→ DATA SECTION
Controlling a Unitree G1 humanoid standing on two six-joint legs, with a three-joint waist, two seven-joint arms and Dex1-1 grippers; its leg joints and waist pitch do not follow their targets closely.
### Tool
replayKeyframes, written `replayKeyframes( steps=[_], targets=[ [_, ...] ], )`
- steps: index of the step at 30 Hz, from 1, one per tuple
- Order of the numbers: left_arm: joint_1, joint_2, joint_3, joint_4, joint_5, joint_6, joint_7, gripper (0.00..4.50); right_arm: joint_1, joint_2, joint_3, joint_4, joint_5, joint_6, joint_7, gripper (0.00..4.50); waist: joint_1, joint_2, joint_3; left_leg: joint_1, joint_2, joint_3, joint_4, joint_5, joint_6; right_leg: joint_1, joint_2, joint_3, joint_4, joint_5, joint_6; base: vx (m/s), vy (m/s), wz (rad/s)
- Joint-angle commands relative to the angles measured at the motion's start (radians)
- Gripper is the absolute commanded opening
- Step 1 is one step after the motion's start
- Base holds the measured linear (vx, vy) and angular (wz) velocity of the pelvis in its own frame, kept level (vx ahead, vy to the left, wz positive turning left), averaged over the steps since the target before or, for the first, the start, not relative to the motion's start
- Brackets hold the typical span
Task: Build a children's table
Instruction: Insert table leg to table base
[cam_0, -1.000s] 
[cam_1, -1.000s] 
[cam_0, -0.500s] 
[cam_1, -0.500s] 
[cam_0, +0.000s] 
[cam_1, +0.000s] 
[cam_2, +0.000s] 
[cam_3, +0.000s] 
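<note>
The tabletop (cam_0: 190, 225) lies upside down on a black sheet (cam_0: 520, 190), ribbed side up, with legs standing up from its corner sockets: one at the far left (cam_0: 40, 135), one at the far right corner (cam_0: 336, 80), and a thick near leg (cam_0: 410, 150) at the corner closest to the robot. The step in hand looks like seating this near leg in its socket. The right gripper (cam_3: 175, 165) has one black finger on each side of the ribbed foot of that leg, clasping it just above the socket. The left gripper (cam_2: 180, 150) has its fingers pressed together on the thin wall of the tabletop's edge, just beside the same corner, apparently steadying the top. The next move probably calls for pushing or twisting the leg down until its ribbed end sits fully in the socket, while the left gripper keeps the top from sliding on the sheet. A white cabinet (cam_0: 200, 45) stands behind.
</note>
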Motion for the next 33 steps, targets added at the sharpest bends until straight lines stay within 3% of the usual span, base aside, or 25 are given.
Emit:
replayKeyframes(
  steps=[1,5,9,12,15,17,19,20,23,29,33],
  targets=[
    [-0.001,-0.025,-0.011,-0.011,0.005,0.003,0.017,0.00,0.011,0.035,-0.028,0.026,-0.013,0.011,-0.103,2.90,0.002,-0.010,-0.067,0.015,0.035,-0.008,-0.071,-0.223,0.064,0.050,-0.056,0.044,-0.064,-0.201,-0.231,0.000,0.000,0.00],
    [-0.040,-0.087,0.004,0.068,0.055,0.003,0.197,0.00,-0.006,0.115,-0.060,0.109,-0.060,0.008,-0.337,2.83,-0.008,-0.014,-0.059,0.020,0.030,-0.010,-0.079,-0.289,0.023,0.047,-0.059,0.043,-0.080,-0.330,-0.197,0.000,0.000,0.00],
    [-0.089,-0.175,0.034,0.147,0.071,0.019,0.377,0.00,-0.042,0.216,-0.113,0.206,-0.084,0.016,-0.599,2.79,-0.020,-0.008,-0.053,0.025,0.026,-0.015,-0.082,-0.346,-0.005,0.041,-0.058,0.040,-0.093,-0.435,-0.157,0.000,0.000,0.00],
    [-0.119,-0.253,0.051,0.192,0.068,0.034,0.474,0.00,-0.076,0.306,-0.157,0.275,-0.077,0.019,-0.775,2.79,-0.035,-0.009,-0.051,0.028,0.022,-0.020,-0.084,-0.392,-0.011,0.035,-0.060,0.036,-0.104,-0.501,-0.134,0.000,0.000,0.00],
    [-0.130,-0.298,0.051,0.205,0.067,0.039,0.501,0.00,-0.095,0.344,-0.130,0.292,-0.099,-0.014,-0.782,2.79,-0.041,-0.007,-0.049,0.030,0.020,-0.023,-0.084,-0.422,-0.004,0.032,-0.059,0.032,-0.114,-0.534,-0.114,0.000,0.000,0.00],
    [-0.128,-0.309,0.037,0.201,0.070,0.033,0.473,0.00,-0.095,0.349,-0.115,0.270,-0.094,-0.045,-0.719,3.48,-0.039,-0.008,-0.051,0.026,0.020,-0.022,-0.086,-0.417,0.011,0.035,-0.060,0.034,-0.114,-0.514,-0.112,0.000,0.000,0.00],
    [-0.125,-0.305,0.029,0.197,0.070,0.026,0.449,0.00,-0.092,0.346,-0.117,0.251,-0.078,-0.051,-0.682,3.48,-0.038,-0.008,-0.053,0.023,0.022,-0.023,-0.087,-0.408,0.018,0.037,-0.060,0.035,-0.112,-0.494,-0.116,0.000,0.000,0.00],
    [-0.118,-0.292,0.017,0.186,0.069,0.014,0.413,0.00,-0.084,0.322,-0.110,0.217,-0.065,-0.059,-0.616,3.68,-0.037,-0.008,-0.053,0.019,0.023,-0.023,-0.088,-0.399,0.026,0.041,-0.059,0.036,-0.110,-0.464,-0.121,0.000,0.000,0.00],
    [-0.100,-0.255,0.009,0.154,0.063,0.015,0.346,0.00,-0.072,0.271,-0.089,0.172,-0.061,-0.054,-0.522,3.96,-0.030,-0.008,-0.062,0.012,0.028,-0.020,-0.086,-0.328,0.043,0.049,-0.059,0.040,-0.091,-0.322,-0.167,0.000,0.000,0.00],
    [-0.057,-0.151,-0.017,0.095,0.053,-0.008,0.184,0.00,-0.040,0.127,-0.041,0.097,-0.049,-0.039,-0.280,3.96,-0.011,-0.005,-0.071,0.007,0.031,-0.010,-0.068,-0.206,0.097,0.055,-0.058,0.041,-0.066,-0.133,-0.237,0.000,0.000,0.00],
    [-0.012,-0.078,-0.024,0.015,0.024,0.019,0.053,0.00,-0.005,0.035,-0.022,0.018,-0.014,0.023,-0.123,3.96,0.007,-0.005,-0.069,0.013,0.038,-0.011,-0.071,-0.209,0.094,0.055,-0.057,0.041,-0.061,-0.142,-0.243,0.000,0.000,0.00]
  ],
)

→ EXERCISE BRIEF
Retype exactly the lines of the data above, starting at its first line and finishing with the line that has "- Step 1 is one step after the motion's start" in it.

→ YOUR RESPONSE
Controlling a Unitree G1 humanoid standing on two six-joint legs, with a three-joint waist, two seven-joint arms and Dex1-1 grippers; its leg joints and waist pitch do not follow their targets closely.
### Tool
replayKeyframes, written `replayKeyframes( steps=[_], targets=[ [_, ...] ], )`
- steps: index of the step at 30 Hz, from 1, one per tuple
- Order of the numbers: left_arm: joint_1, joint_2, joint_3, joint_4, joint_5, joint_6, joint_7, gripper (0.00..4.50); right_arm: joint_1, joint_2, joint_3, joint_4, joint_5, joint_6, joint_7, gripper (0.00..4.50); waist: joint_1, joint_2, joint_3; left_leg: joint_1, joint_2, joint_3, joint_4, joint_5, joint_6; right_leg: joint_1, joint_2, joint_3, joint_4, joint_5, joint_6; base: vx (m/s), vy (m/s), wz (rad/s)
- Joint-angle commands relative to the angles measured at the motion's start (radians)
- Gripper is the absolute commanded opening
- Step 1 is one step after the motion's start

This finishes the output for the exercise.